窓のすぐ向こうには別のマンションが建っていて、昼でも薄暗かった。


不動産屋と内見に行ったときから「暗い部屋だな」と思ったが、家賃が安かったのでぼくはその部屋を選んだ。

暗ければ電灯をつければいい。

どうせ布団を干さないから陽当たりなんかどうでもいい。

その前に住んでいた部屋が最上階で陽当たり良好の部屋だったためにめちゃくちゃ暑かったので「むしろ陽が当たらないほうが涼しくていい」ぐらいに思っていた。



住んでみると、はたしてその部屋は陽当たりが悪かった。

一日中陽があたることがなかった。

しかし夏場は快適だった。

窓は2か所についていたので両方とも開けはなつと風が通りぬけ、涼しくて気持ちがよかった。


だがたいへんなのは冬場だった。

その部屋に住んではじめて知ったのだが、陽当たりの悪い部屋というのは外と中の温度差が大きいから結露がすごい。

朝起きると、窓にびっしりと露がついていた。窓につくだけでなく、床にまで落ちていた。

窓際に置いていた本が濡れてびちゃびちゃになっていた。

窓を雑巾で拭くと、バケツ半分ぐらいの水がとれた。たかだか10畳ぐらいの部屋で、どこにこれだけの水があったのかと驚いた。

それが毎日である。

風を通せば多少は改善するのかもしれないが、冬場に窓を開けはなして風を通すなんて寒いからしたくない。

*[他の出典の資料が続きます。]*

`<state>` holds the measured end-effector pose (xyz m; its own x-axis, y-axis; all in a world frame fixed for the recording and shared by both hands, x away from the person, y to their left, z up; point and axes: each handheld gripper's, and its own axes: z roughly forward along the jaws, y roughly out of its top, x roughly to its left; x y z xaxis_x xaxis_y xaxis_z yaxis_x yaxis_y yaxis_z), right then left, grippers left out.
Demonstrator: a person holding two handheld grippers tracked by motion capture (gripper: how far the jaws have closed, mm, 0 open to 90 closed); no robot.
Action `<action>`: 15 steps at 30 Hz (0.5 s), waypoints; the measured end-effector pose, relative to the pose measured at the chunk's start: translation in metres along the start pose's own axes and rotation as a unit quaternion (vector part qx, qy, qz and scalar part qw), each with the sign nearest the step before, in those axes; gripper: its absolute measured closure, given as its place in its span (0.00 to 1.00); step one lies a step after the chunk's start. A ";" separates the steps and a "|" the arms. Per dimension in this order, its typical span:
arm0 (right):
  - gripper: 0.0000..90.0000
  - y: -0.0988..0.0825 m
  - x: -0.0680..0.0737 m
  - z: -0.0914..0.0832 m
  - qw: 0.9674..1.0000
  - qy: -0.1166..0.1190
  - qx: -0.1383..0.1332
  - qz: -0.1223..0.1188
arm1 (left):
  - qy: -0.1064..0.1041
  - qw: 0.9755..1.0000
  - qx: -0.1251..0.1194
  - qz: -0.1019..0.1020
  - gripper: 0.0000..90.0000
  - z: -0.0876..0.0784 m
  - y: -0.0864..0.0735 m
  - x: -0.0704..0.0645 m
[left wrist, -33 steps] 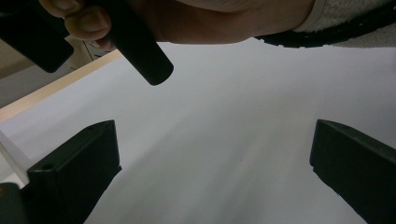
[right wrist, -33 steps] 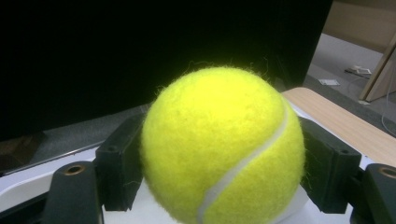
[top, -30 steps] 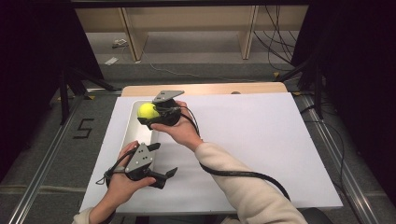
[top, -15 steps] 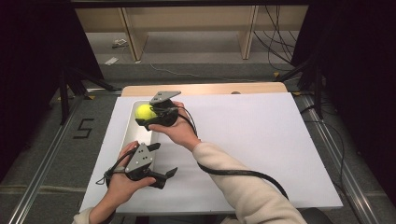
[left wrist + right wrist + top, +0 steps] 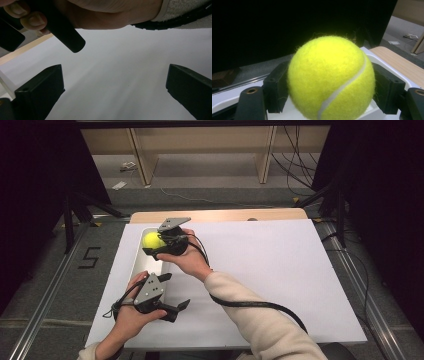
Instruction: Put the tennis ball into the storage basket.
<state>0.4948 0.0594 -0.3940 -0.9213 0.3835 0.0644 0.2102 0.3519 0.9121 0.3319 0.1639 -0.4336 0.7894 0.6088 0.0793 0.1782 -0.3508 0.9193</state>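
A yellow tennis ball (image 5: 150, 239) (image 5: 331, 78) is clamped between the jaws of my right gripper (image 5: 152, 243) (image 5: 331, 85), which is shut on it above a white tray (image 5: 141, 266) at the table's left side. The tray's rim (image 5: 372, 56) lies just under the ball in the right gripper view. Nearer the front edge, my left gripper (image 5: 175, 296) (image 5: 113, 92) hovers over the white sheet with its jaws wide apart and nothing between them. The hand holding the right gripper (image 5: 107, 15) crosses the top of the left gripper view.
A white sheet (image 5: 280, 270) covers most of the wooden table (image 5: 225, 215). A black cable (image 5: 250, 304) trails from the right gripper across the sheet. A wooden shelf frame (image 5: 200, 150) stands on the floor beyond the table. Dark curtains flank both sides.
The right gripper with the ball has shifted only slightly over the tray. The left gripper has stayed put.
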 end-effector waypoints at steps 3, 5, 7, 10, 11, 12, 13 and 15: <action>0.29 0.000 0.001 0.001 1.000 0.002 0.001 -0.003 | 0.000 1.000 0.000 0.000 0.01 0.000 0.000 0.000; 0.29 0.001 0.001 0.002 1.000 0.002 0.000 -0.003 | 0.001 1.000 0.000 0.001 0.01 0.000 0.000 0.000; 0.29 0.001 0.002 0.003 1.000 0.003 0.000 -0.004 | 0.001 1.000 0.000 0.001 0.01 0.000 0.000 0.000; 0.29 0.001 0.003 0.005 1.000 0.004 0.000 -0.004 | 0.000 1.000 -0.001 -0.002 0.01 0.000 0.000 -0.001; 0.29 0.001 0.003 0.005 1.000 0.005 0.001 -0.003 | 0.000 1.000 -0.001 -0.001 0.01 0.000 0.000 0.000; 0.29 0.001 0.003 0.005 1.000 0.006 0.002 -0.003 | 0.000 1.000 -0.001 -0.001 0.01 0.000 0.000 0.000; 0.29 0.001 0.003 0.006 1.000 0.006 0.001 -0.004 | 0.001 1.000 -0.001 -0.001 0.01 0.000 0.000 0.000; 0.29 0.000 0.004 0.007 1.000 0.007 0.004 -0.002 | 0.000 1.000 -0.001 -0.001 0.01 0.000 0.000 0.000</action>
<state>0.4935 0.0667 -0.3963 -0.9265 0.3707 0.0653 0.2082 0.3601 0.9094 0.3316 0.1636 -0.4335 0.7885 0.6100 0.0783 0.1783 -0.3486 0.9202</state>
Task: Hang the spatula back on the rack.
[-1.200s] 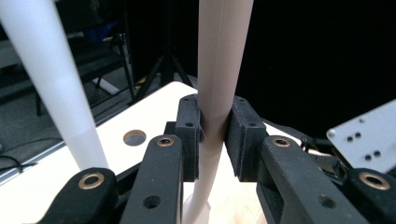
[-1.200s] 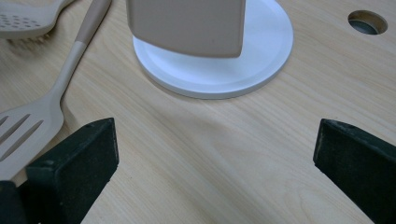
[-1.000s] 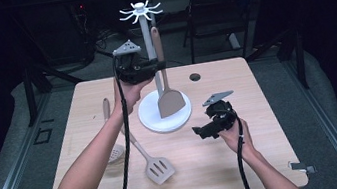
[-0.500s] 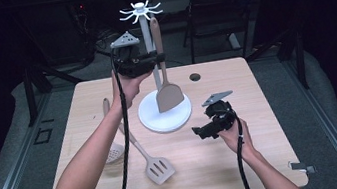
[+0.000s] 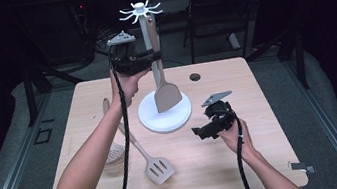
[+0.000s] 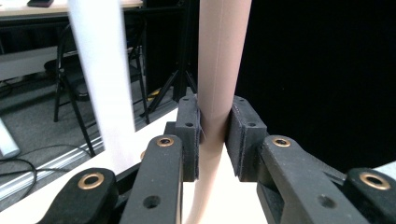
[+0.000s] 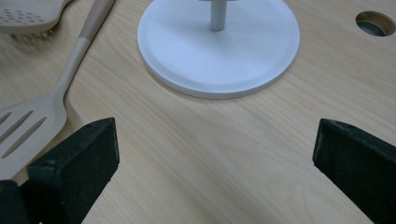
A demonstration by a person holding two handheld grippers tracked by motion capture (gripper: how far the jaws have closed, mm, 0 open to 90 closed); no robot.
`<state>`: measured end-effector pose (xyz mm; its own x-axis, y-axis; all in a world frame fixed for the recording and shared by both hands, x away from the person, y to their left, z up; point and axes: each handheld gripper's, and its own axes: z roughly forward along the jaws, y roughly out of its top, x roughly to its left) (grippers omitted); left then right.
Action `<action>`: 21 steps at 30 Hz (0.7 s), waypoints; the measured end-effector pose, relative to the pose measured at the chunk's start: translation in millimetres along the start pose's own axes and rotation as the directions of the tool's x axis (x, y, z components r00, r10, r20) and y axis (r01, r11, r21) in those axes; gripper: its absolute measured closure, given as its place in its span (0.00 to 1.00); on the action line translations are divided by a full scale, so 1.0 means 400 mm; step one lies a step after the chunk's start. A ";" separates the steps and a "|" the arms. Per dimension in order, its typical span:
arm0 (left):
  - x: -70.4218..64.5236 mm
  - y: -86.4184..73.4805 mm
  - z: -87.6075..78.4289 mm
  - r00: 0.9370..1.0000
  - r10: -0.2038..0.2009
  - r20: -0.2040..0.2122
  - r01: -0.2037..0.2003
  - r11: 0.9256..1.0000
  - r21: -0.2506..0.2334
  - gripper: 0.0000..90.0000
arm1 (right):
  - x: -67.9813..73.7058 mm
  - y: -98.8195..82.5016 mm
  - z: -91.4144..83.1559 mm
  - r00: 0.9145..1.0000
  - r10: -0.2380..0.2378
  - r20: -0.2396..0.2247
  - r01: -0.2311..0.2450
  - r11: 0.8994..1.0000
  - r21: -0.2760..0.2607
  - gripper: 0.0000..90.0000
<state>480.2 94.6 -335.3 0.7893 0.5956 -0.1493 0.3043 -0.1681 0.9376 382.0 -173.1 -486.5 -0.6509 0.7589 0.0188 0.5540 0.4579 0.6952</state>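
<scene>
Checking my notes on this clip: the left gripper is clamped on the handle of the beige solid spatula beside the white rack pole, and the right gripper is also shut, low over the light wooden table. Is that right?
Not quite. The left gripper is indeed clamped on the beige solid spatula beside the white rack pole, but the right gripper is open: the right gripper view shows its fingers far apart with nothing between them, low over the light wooden table.

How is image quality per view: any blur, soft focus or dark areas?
High view: table evenly lit, surroundings nearly black. Left gripper view: white stand pole smeared and soft, spatula handle sharp, right half black. Right gripper view: jaws slightly soft, stand base crisp.
</scene>
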 end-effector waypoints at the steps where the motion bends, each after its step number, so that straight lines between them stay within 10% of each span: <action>1: 0.004 -0.002 0.001 1.000 0.002 -0.008 -0.002 1.000 0.005 0.84 | 0.000 0.000 0.001 1.000 0.003 -0.003 -0.003 1.000 -0.001 0.00; 11: -0.013 -0.009 0.005 0.993 0.051 -0.110 -0.052 0.999 -0.009 0.84 | 0.002 0.000 0.002 1.000 -0.002 -0.010 0.002 1.000 -0.001 0.00; 21: -0.020 -0.015 -0.029 0.993 0.072 -0.089 -0.074 0.997 -0.017 0.62 | 0.002 -0.001 0.002 1.000 -0.004 -0.021 0.004 1.000 0.001 0.01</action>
<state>465.8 100.0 -336.2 0.7588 0.6492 -0.0529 0.2362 -0.1985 0.9512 381.8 -172.1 -487.3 -0.6639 0.7472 0.0312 0.5522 0.4617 0.6943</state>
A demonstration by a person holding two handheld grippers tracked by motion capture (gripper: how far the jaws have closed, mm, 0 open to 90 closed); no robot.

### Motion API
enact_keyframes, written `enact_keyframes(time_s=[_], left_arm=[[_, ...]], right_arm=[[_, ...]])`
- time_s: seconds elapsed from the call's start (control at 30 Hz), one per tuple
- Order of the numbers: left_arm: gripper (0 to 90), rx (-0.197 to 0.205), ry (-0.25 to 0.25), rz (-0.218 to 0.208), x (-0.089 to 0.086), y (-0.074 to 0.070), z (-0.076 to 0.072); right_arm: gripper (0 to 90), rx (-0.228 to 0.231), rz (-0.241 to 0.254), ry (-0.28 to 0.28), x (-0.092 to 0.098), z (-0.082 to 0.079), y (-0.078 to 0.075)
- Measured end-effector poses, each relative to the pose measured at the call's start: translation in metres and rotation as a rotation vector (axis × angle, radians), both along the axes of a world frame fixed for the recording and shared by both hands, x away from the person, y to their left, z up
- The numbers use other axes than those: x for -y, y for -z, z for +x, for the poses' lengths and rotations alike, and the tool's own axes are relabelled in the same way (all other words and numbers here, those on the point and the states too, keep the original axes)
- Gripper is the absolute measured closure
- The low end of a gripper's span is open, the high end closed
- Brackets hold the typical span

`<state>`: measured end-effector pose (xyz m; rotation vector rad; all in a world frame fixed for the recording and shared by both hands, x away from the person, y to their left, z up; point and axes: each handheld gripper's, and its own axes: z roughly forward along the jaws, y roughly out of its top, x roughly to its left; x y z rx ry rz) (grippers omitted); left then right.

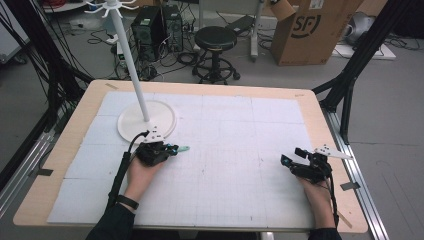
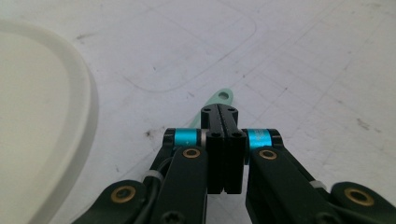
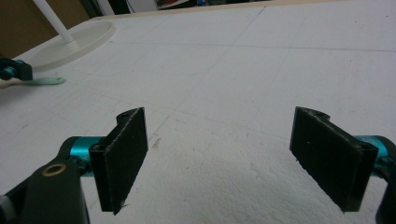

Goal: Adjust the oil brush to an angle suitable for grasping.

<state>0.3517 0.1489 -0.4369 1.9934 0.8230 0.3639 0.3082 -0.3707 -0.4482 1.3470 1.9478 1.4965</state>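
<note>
A thin mint-green strip (image 1: 183, 148) with a hole at its tip (image 2: 224, 96) sticks out from between the jaws of my left gripper (image 1: 172, 149). That gripper (image 2: 219, 113) is shut on the strip, low over the white mat and just in front of the stand's round base (image 1: 146, 121). The held part of the strip is hidden by the jaws. My right gripper (image 1: 288, 161) rests at the right side of the mat, open, its two black pads wide apart with nothing between them (image 3: 219, 156). The right gripper view also shows the green strip (image 3: 49, 81) at far left.
A white stand with a tall pole (image 1: 131, 65) rises from the round base (image 2: 42, 116) (image 3: 79, 39) at the back left of the mat. The wooden table edge (image 1: 200, 86) borders the mat. Beyond it stand a stool (image 1: 215, 39), computer cases and a cardboard box (image 1: 310, 30).
</note>
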Motion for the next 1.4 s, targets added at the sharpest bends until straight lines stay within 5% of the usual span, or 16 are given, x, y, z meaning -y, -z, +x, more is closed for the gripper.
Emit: enact_keyframes(time_s=[0.23, 0.33, 0.6, 0.8, 1.03, 1.4], left_arm=[[54.2, 0.046, 0.001, -0.112, -0.042, -0.02, -0.017], [46.9, 0.059, -0.011, -0.165, -0.072, -0.025, -0.024], [22.8, 0.129, -0.076, -0.215, -0.139, -0.024, -0.042], [17.7, 0.146, -0.106, -0.248, -0.174, -0.013, -0.049], [17.6, 0.145, -0.113, -0.238, -0.198, -0.004, -0.054], [18.6, 0.132, -0.13, -0.229, -0.201, -0.001, -0.054]], right_arm=[[18.4, 0.0, -0.003, -0.001, -0.001, 0.0, 0.0], [18.4, 0.003, -0.005, 0.0, 0.0, 0.0, 0.0], [18.4, 0.004, -0.007, 0.006, -0.001, 0.0, 0.0], [18.4, 0.004, -0.009, 0.008, -0.001, 0.0, 0.0], [18.4, 0.002, -0.002, 0.017, 0.001, 0.0, 0.0], [18.4, -0.005, 0.003, 0.017, 0.0, 0.0, 0.0]])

ずっと部屋を閉めきって、朝になると窓を拭いて水を捨てて、湿っぽい部屋で過ごした。

洗濯物は部屋干しをしていたが、どれだけ干しても乾かなかった。

実家に帰ったときに母から「あんたの服、くさいで」と言われた。

湿っぽい部屋にいると気持ちも滅入ってくるし、体にもよくないのだろう、その年はよく風邪をひいた。関係あるのかわからないけど、肺に穴があく肺気胸という病気で入院もした。

失ってその大切さがはじめてわかるものはよくあるが、陽当たりもそのひとつだと痛感した。

ほんと陽当たりの悪い部屋に住んでると心の水蒸気まで凝固しちゃうよ。なんだよ心の水蒸気って。